Nevertheless, legislators last week gave preliminary approval to a bill that would cancel the current law that provided for the direct election of the prime minister. But observers believe that the bill will be put on hold.

The direct election law was first implemented for the 1996 election, which brought former Likud leader Benjamin Netanyahu to power.

One of the bill's sponsors, Meretz legislator Naomi Hazan, charged that the current electoral system gives far too much political power to the smaller parties.

The Beilin-Landau bill is due for further consideration by November.

But by then, say observers, the political situation will probably have undergone cataclysmic changes in the wake of the Camp David summit.

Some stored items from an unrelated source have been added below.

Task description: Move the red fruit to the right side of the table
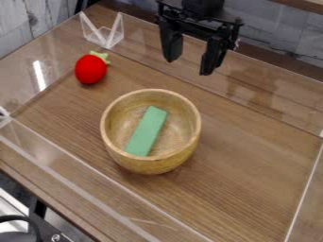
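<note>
The red fruit (91,68), a small strawberry-shaped toy with a green leafy top, lies on the brown wood-grain table (246,142) at the far left, close to the back corner. My gripper (190,55) hangs above the table's far middle, to the right of the fruit and well apart from it. Its black fingers (212,57) point down and stand open with nothing between them.
A round light wooden bowl (151,151) sits in the middle of the table with a green rectangular block (146,130) lying inside it. Low clear acrylic walls (38,61) border the tabletop on all sides.
</note>
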Motion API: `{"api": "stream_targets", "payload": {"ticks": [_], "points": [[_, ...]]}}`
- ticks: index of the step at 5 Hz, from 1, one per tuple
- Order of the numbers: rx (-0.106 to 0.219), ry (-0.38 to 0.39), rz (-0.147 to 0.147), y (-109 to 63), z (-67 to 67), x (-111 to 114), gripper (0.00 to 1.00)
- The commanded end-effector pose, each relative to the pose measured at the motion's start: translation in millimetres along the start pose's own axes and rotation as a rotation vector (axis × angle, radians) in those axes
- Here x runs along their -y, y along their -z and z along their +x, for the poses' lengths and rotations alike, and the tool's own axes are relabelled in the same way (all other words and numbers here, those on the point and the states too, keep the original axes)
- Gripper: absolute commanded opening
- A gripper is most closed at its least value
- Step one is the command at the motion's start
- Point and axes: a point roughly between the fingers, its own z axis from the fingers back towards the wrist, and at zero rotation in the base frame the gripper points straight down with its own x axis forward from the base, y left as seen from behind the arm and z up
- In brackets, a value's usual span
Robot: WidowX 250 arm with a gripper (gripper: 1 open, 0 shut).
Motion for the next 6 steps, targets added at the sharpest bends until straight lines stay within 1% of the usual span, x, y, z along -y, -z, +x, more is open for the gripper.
{"api": "stream_targets", "payload": {"ticks": [1,2,3,4,5,6], "points": [[-0.023,0.009,-0.001,5.1,-12.9,-10,1.00],[0.007,-0.024,0.010,0.3,-24.6,-53,1.00],[0.045,-0.027,0.018,-2.5,-25.2,-101,1.00],[0.064,-0.040,0.032,-0.3,-21.0,-145,1.00],[0.078,-0.121,0.029,5.7,-11.0,-159,1.00],[0.087,-0.191,0.028,11.7,-1.2,-164,1.00]]}}
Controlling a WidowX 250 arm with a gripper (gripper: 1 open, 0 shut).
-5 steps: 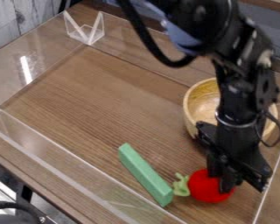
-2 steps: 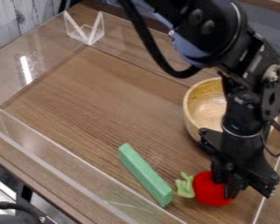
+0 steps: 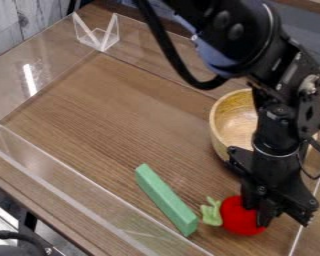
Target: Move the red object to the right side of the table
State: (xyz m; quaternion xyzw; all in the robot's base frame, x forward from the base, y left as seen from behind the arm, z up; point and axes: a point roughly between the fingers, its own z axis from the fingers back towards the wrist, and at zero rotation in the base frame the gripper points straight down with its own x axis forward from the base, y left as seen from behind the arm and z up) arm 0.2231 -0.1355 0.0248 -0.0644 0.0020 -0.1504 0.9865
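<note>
The red object (image 3: 239, 214), a small round red toy fruit with a green leafy tip pointing left, lies on the table (image 3: 109, 120) near its front right corner. My gripper (image 3: 263, 207) points straight down over the fruit's right half. Its black fingers are closed in on the fruit, which rests at table level. The arm rises from there up through the top right of the camera view and hides part of the fruit.
A flat green block (image 3: 167, 199) lies just left of the fruit, almost touching its leaf. A wooden bowl (image 3: 240, 118) stands behind the gripper at the right edge. Low clear acrylic walls (image 3: 43, 165) edge the tabletop, with a clear stand (image 3: 96, 33) at the back left.
The arm above the wrist has shifted slightly to the right since the oldest frame. The gripper and the fruit stay in the same spot.
</note>
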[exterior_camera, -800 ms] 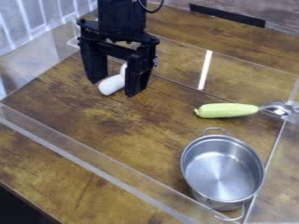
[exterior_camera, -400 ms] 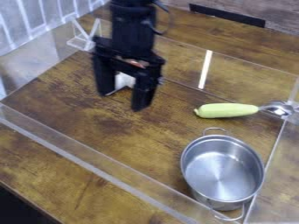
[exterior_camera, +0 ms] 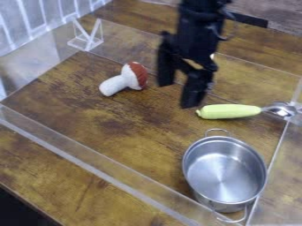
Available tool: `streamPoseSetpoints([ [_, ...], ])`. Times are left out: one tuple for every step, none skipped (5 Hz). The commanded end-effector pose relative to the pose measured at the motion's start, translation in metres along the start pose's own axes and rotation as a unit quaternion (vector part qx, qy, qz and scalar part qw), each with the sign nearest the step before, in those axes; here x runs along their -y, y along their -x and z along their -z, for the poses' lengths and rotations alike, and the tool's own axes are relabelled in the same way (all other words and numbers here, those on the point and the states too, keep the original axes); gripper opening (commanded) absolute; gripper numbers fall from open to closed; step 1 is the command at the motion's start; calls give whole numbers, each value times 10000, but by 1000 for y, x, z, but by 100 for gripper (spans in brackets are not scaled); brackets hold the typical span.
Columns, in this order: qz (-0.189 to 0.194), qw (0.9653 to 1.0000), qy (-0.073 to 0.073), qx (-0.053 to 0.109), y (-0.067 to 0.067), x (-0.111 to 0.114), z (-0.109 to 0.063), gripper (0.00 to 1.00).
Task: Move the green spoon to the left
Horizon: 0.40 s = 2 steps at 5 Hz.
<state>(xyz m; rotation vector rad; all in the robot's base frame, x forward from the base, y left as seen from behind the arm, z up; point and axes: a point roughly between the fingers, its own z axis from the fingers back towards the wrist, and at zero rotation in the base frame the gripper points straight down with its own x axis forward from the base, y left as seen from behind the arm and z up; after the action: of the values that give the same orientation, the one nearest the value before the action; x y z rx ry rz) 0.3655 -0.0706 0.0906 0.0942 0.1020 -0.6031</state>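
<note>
Yellow-green on brown wood: the spoon is lying right of centre, and the gripper is hanging just up and to its left!
The green spoon (exterior_camera: 229, 111) is stretching nearly level across the view, its fat rounded handle pointing left, its silvery head (exterior_camera: 281, 109) reaching right to the clear wall (exterior_camera: 280, 144). The black gripper (exterior_camera: 181, 94), blurring a little, is standing with its fingers wide apart and nothing between them; the spoon is lying to the lower right of it, the handle end nearest. So the coming move is calling for a short shift right and down, the fingers straddling that long axis. Below, the steel pot (exterior_camera: 224, 174) is sitting near the handle, and it could be getting bumped on a low sweep. Farther left, the red-capped mushroom (exterior_camera: 123, 79) is resting well apart.
</note>
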Motion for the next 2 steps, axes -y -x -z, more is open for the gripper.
streamPoseSetpoints([
  [1288,9896,-388,503,-33,-3,-20,100],
  [2061,9758,-462,568,-42,-8,-6,100],
])
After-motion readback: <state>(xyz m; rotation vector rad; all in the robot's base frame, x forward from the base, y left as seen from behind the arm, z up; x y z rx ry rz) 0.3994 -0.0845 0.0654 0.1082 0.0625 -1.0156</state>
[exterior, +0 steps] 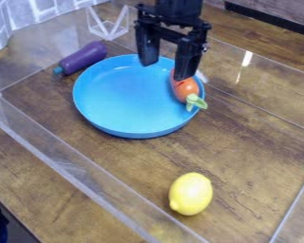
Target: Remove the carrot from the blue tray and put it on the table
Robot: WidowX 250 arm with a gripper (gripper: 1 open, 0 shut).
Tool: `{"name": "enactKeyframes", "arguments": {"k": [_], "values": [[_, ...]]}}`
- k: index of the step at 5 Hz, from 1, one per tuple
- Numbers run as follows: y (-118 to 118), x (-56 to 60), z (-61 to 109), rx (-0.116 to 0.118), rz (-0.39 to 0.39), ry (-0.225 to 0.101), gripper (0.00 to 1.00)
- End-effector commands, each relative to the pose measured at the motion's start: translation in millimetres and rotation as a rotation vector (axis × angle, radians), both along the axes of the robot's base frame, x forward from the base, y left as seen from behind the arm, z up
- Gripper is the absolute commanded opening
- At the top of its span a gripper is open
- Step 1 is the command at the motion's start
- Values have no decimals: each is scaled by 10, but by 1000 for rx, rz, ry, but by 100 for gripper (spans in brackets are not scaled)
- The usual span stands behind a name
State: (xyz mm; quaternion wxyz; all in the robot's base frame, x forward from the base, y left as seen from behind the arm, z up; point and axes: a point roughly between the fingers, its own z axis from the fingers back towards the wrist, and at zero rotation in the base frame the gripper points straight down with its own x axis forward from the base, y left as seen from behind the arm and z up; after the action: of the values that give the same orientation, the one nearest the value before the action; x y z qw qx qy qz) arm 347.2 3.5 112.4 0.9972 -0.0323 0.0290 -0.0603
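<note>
The arm above the jaws runs off the top edge. One finger (184,59) covers the upper end of the carrot (186,90) just beneath it.

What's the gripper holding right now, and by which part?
Nothing. The gripper is open above the blue tray, and the carrot lies at the tray's right rim, below the fingers and not clamped.
</note>
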Motion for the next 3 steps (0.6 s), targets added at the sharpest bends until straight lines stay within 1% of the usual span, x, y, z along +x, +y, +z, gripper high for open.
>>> {"name": "enactKeyframes", "arguments": {"k": [1,2,3], "values": [[139,156,235,2,55,-79,100],[251,264,309,-3,97,-86,100],[337,335,268,-3,154,-89,100]]}}
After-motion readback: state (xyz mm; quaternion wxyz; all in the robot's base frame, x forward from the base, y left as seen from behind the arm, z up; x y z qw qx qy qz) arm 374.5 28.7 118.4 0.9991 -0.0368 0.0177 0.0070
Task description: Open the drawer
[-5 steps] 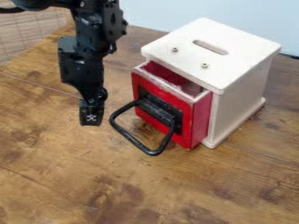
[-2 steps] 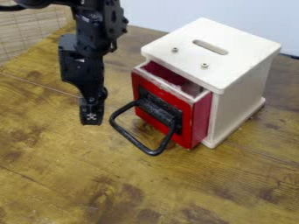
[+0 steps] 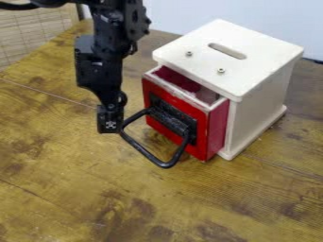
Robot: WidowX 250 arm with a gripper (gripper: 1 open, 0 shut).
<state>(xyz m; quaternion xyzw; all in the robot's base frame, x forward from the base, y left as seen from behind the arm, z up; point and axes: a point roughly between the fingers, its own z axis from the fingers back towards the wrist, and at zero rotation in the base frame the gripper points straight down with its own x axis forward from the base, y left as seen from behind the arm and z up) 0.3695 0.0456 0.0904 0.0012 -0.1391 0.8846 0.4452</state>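
Red-fronted, the drawer (image 3: 175, 112) stands partly out of its white box (image 3: 233, 71), toward the worktop's (image 3: 139, 203) far right corner; more pulling seems left. By the black handle (image 3: 154, 153), the jaws' opening can't be made out.

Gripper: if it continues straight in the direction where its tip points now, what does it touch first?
The gripper points down, so likely the wooden table top. The drawer's black handle seems just beside that line, though depth is unclear.
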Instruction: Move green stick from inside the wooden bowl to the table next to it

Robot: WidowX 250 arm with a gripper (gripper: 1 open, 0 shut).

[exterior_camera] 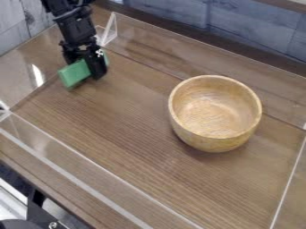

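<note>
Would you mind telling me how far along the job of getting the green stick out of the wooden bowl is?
Mostly done: the wooden bowl is empty, and the green stick rests on the table, well off to the bowl's left. In hand: the gripper is open right over the stick. Left: backing the gripper away.

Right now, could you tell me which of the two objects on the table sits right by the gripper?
The green stick, small and bright green, lies at the open gripper far left; the wooden bowl sits apart, right.
</note>
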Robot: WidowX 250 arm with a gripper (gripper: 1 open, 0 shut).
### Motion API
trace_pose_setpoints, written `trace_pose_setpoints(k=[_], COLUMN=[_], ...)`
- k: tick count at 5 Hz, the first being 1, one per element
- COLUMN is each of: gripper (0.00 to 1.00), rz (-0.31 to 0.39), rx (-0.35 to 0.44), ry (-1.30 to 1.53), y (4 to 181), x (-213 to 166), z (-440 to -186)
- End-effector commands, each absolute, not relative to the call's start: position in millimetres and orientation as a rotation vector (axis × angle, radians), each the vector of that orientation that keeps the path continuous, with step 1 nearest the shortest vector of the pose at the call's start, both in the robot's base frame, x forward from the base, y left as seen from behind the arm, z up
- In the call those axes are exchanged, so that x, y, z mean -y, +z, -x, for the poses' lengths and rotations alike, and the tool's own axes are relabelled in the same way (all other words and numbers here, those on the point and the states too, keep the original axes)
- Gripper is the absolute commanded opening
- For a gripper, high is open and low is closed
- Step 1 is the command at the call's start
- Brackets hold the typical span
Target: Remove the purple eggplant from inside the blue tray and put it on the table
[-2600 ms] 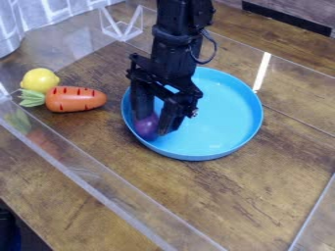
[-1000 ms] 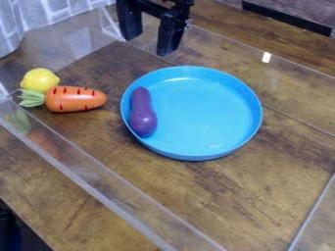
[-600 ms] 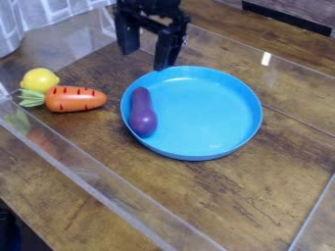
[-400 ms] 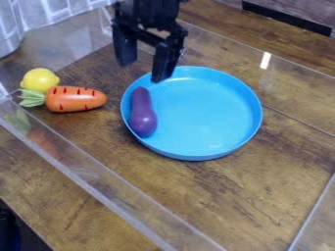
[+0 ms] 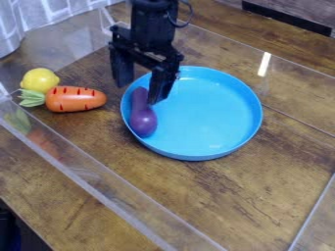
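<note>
The purple eggplant lies inside the blue tray, along its left rim. My black gripper hangs pointing down just above the eggplant's far end, open, one finger over the table left of the tray and the other over the tray's rim. Nothing is between the fingers. The brown wooden table carries the tray.
An orange carrot with a green top and a yellow round fruit lie on the table to the tray's left. A clear plastic sheet with raised edges covers the left part of the table.
The gripper has come down from the top of the picture toward the eggplant, staying open. Eggplant, tray, carrot and fruit have not moved.
</note>
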State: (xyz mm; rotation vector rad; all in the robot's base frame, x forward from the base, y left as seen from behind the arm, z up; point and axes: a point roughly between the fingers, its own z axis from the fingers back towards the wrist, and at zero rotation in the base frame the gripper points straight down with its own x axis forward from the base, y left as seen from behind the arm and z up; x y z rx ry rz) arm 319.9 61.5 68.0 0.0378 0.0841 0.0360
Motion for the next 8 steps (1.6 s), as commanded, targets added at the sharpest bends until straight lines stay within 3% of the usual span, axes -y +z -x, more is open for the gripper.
trace_pose_setpoints(k=[1,2,8], gripper=[1.00,1.00,1.00], rz=[-0.034,-0.028,-0.059], rx=[-0.065,-0.083,-0.127], ry=[0.052,0.040,-0.027], y=[72.0,63.8,54.9], x=[-68,-67,-79], z=[-318,-317,-322])
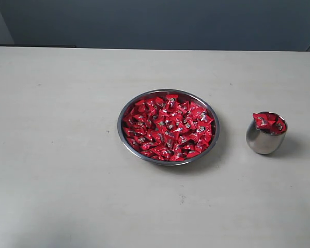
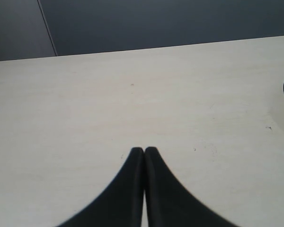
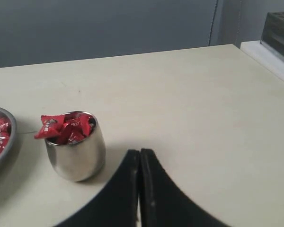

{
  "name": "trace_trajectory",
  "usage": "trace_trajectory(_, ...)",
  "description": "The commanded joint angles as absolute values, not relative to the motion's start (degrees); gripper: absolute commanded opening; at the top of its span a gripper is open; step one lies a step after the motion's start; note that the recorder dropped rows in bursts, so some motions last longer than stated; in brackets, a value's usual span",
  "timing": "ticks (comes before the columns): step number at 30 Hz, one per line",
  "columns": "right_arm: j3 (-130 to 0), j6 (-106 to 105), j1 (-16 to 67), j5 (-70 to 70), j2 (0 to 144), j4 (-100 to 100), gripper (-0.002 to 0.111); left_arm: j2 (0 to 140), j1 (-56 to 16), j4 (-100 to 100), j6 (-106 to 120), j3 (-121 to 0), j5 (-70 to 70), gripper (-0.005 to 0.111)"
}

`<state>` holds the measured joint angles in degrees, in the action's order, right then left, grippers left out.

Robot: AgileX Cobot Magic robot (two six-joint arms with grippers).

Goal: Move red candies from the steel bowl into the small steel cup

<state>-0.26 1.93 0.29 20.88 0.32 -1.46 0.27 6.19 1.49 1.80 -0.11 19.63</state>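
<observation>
The small steel cup (image 1: pixel 265 139) looks full of red candies (image 1: pixel 268 123), many more lie in the steel bowl (image 1: pixel 120 124), and my left tool (image 2: pixel 144 150) and right tool (image 3: pixel 140 152) sit pressed together, empty.

No readable text. The red candies (image 1: pixel 168 126) in the steel bowl (image 1: pixel 119 126) have tiny pale and dark print on their wrappers, too small to make out in the exterior view. In the right wrist view, the candy hanging over the rim of the small steel cup (image 3: pixel 78 158) shows a pale mark with dark specks. It is blurred and no letters or brand are legible.
</observation>
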Motion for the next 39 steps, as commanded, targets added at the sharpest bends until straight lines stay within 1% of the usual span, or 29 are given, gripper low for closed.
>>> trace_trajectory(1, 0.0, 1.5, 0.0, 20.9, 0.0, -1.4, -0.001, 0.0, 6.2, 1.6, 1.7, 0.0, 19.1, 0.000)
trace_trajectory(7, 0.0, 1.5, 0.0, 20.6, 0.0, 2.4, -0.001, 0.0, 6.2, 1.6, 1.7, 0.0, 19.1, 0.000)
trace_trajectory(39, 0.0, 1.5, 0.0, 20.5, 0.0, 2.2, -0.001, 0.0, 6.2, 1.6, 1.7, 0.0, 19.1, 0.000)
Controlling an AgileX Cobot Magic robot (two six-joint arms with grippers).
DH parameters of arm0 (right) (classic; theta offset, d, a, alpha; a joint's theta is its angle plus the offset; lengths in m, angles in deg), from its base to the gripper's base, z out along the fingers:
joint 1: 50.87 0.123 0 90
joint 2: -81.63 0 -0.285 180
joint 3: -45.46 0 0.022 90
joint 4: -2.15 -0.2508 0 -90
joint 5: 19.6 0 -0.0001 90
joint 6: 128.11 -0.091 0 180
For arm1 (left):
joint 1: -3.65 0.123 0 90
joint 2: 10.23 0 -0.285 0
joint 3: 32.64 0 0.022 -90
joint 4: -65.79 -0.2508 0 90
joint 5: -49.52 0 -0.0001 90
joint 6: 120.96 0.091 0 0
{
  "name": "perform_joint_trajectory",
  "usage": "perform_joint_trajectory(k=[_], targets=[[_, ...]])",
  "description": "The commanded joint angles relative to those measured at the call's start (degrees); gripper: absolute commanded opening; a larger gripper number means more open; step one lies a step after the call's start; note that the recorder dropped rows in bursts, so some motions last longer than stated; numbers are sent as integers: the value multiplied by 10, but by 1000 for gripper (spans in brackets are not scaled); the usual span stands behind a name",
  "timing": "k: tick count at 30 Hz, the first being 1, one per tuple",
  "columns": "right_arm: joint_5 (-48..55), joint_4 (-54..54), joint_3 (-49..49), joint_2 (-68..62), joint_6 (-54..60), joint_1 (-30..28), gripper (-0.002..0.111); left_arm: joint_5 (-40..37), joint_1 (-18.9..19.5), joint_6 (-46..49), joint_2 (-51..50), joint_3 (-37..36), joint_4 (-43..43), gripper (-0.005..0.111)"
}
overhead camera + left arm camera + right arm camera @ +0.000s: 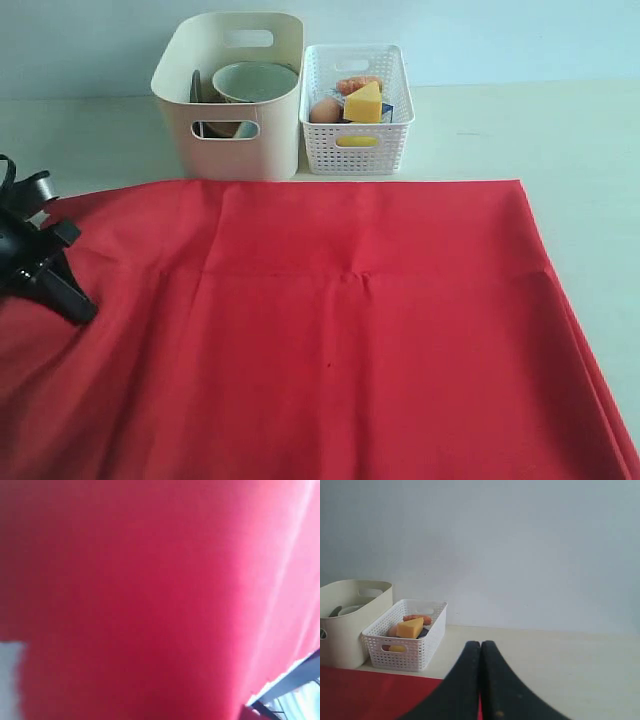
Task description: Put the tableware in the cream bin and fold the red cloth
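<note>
The red cloth (360, 330) lies spread wide over the table, rumpled at its left edge. My left gripper (78, 308) is down on that left edge, its dark fingers drawn together into the fabric. The left wrist view is filled by blurred red cloth (150, 580), which hides the jaws. The cream bin (270, 140) stands at the back with the pale bowl (255, 80) and other dark tableware inside. My right gripper (480, 645) is shut and empty, hovering above the cloth's far right corner (370, 695); the exterior view does not show it.
A white lattice basket (355, 150) stands right of the cream bin, holding a cheese wedge (364, 103), an egg (325, 110) and a sausage (358, 84). Bare pale table (560, 140) lies behind and right of the cloth. A plain wall rises behind.
</note>
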Motion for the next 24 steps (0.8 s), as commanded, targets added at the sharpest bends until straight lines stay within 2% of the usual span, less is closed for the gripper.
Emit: perform_joint_trajectory(k=[1, 5, 10, 14, 18, 22, 24], targets=[[-3, 0, -4, -1, 0, -3, 0, -53, -2, 33, 9, 14, 54, 1], [-4, 0, -4, -1, 0, -3, 0, -57, -3, 55, 40, 22, 84, 0], [-63, 0, -4, -2, 0, -3, 0, -57, -3, 73, 78, 28, 120, 0], [-67, 0, -4, -2, 0, -3, 0, -57, -3, 102, 95, 28, 178, 0], [-67, 0, -4, -2, -3, -3, 0, -57, -3, 103, 108, 27, 189, 0], [-59, -72, -5, -3, -50, -3, 0, -57, -9, 107, 112, 25, 197, 0], [-30, -103, -19, -10, -24, -3, 0, -57, -18, 106, 114, 25, 197, 0]])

And even if the summit fails, observers say there will be other attempts to revive peace talks before President Clinton leaves office in January.

The following are the possible scenarios:

* Prime Minister Ehud Barak returns with an agreement, submits it to the Knesset and asks the House to pass legislation to hold a national referendum on the peace deal.

* The Knesset agrees to do this. Barak wins the referendum; his government stays in office; the parties of the coalition -- which, by then, may well have grown larger again -- consider at a leisurely pace their positions on electoral reform.

* The Knesset refuses to hold a referendum. Barak resigns and calls an election in which the key issue is the agreement he brought home. That election, inevitably -- because there has been no time to reform the law -- is held under the present electoral system, which involves separate votes for the prime minister and the Knesset.

Again, whether Barak wins or loses the election, the new government coalition returns at its leisure to take up the electoral reform question. The additional experience of a third election under the direct voting system would help determine whether to maintain the system or revert to the previous system, as the reformers advocate.